### REQUIREMENT
Print the listing that follows, character for character.

### INFORMATION SUPPLIED
Segment Open

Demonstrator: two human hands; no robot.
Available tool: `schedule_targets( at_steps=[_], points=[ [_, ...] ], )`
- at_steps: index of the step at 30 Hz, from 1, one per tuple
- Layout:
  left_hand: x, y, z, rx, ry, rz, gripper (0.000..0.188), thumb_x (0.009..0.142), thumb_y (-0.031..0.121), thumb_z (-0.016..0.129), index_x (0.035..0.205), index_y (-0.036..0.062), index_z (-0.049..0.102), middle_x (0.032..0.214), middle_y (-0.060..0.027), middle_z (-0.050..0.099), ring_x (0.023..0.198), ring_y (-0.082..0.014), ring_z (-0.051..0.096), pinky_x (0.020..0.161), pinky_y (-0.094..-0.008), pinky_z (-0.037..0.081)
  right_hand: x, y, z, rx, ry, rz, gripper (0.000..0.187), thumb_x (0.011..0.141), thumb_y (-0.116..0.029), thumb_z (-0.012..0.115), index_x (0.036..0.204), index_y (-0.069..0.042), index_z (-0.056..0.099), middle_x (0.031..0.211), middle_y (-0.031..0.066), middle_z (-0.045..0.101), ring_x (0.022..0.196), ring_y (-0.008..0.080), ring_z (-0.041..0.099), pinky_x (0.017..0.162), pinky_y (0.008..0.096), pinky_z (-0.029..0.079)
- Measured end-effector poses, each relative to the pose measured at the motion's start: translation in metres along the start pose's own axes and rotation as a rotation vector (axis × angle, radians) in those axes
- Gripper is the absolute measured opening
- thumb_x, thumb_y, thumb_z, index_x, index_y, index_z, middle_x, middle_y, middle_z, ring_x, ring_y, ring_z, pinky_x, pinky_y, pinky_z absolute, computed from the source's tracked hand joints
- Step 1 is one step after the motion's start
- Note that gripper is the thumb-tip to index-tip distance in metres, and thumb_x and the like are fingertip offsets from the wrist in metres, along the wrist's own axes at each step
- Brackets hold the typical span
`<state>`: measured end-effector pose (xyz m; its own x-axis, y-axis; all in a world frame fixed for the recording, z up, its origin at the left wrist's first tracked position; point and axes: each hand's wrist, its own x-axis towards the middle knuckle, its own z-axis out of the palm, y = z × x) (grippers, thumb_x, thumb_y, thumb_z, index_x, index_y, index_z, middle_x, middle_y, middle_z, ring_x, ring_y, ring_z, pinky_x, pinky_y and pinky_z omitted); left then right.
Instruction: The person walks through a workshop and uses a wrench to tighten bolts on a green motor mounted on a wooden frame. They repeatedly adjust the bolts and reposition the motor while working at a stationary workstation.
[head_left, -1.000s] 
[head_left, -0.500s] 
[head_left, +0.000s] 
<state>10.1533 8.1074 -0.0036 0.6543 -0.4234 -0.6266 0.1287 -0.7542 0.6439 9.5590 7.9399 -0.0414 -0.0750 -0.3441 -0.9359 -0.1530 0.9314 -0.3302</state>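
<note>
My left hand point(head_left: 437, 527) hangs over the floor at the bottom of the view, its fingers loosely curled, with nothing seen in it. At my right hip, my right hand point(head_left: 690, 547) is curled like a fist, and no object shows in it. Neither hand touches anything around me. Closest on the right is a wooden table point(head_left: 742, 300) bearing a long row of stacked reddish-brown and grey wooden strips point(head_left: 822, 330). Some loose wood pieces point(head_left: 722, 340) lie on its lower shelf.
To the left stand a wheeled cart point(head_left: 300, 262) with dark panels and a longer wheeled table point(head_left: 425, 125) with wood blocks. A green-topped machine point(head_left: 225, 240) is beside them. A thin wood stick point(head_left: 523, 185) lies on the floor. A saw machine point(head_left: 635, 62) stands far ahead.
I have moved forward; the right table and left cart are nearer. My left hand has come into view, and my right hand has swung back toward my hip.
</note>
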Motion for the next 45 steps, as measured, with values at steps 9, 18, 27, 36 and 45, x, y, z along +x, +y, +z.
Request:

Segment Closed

### EXPECTED ANSWER
Demonstrator: two human hands; no robot.
Available tool: `schedule_targets( at_steps=[_], points=[ [_, ...] ], )`
- at_steps: index of the step at 30 Hz, from 1, one per tuple
- Layout:
  left_hand: x, y, z, rx, ry, rz, gripper (0.000..0.188), thumb_x (0.009..0.142), thumb_y (-0.031..0.121), thumb_z (-0.016..0.129), index_x (0.035..0.205), index_y (-0.036..0.062), index_z (-0.049..0.102), middle_x (0.032..0.214), middle_y (-0.060..0.027), middle_z (-0.050..0.099), ring_x (0.023..0.198), ring_y (-0.082..0.014), ring_z (-0.051..0.096), pinky_x (0.020..0.161), pinky_y (-0.094..-0.008), pinky_z (-0.037..0.081)
  right_hand: x, y, z, rx, ry, rz, gripper (0.000..0.187), thumb_x (0.011..0.141), thumb_y (-0.116..0.029), thumb_z (-0.012..0.115), index_x (0.036..0.204), index_y (-0.069..0.042), index_z (-0.056..0.099), middle_x (0.031..0.211), middle_y (-0.031..0.066), middle_z (-0.045..0.101), ring_x (0.022..0.196), ring_y (-0.008..0.080), ring_z (-0.041..0.099), pinky_x (0.017..0.162), pinky_y (0.008..0.096), pinky_z (-0.029..0.079)
- Measured end-effector poses, each relative to the pose measured at the motion's start: translation in metres along the start pose's own axes and rotation as a rotation vector (axis × angle, radians) in those axes
- Gripper is the absolute measured opening
- thumb_x, thumb_y, thumb_z, index_x, index_y, index_z, middle_x, middle_y, middle_z, ring_x, ring_y, ring_z, pinky_x, pinky_y, pinky_z absolute, computed from the source's tracked hand joints
- Step 1 is one step after the motion's start
- Note that gripper is the thumb-tip to index-tip distance in metres, and thumb_x and the like are fingertip offsets from the wrist in metres, along the wrist's own axes at each step
- Brackets hold the typical span
`<state>`: measured end-effector pose (xyz m; its own x-axis, y-axis; all in a world frame fixed for the recording, z up, its origin at the left wrist's first tracked position; point and axes: each hand's wrist, its own x-axis towards the middle knuckle, its own z-axis out of the palm, y = z × x) (grippers, thumb_x, thumb_y, thumb_z, index_x, index_y, index_z, middle_x, middle_y, middle_z, ring_x, ring_y, ring_z, pinky_x, pinky_y and pinky_z omitted); left then right.
Instruction: The person walks through a workshop and uses a wrench to tighten bolts on a green motor mounted on a wooden frame. They repeatedly adjust the bolts and reposition the motor while working at a stationary workstation.
[head_left, -1.000s] 
[head_left, -0.500s] 
[head_left, +0.000s] 
<state>10.1533 8.1074 -0.0036 0.6543 -0.4234 -0.6266 0.1287 -0.7542 0.6439 9.5590 7.9399 -0.0414 -0.0750 -0.3441 -0.9359 -0.1530 0.9314 -0.3302</state>
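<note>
My left hand point(head_left: 437, 527) hangs over the floor at the bottom of the view, its fingers loosely curled, with nothing seen in it. At my right hip, my right hand point(head_left: 690, 547) is curled like a fist, and no object shows in it. Neither hand touches anything around me. Closest on the right is a wooden table point(head_left: 742, 300) bearing a long row of stacked reddish-brown and grey wooden strips point(head_left: 822, 330). Some loose wood pieces point(head_left: 722, 340) lie on its lower shelf.
To the left stand a wheeled cart point(head_left: 300, 262) with dark panels and a longer wheeled table point(head_left: 425, 125) with wood blocks. A green-topped machine point(head_left: 225, 240) is beside them. A thin wood stick point(head_left: 523, 185) lies on the floor. A saw machine point(head_left: 635, 62) stands far ahead.
I have moved forward; the right table and left cart are nearer. My left hand has come into view, and my right hand has swung back toward my hip.
</note>
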Motion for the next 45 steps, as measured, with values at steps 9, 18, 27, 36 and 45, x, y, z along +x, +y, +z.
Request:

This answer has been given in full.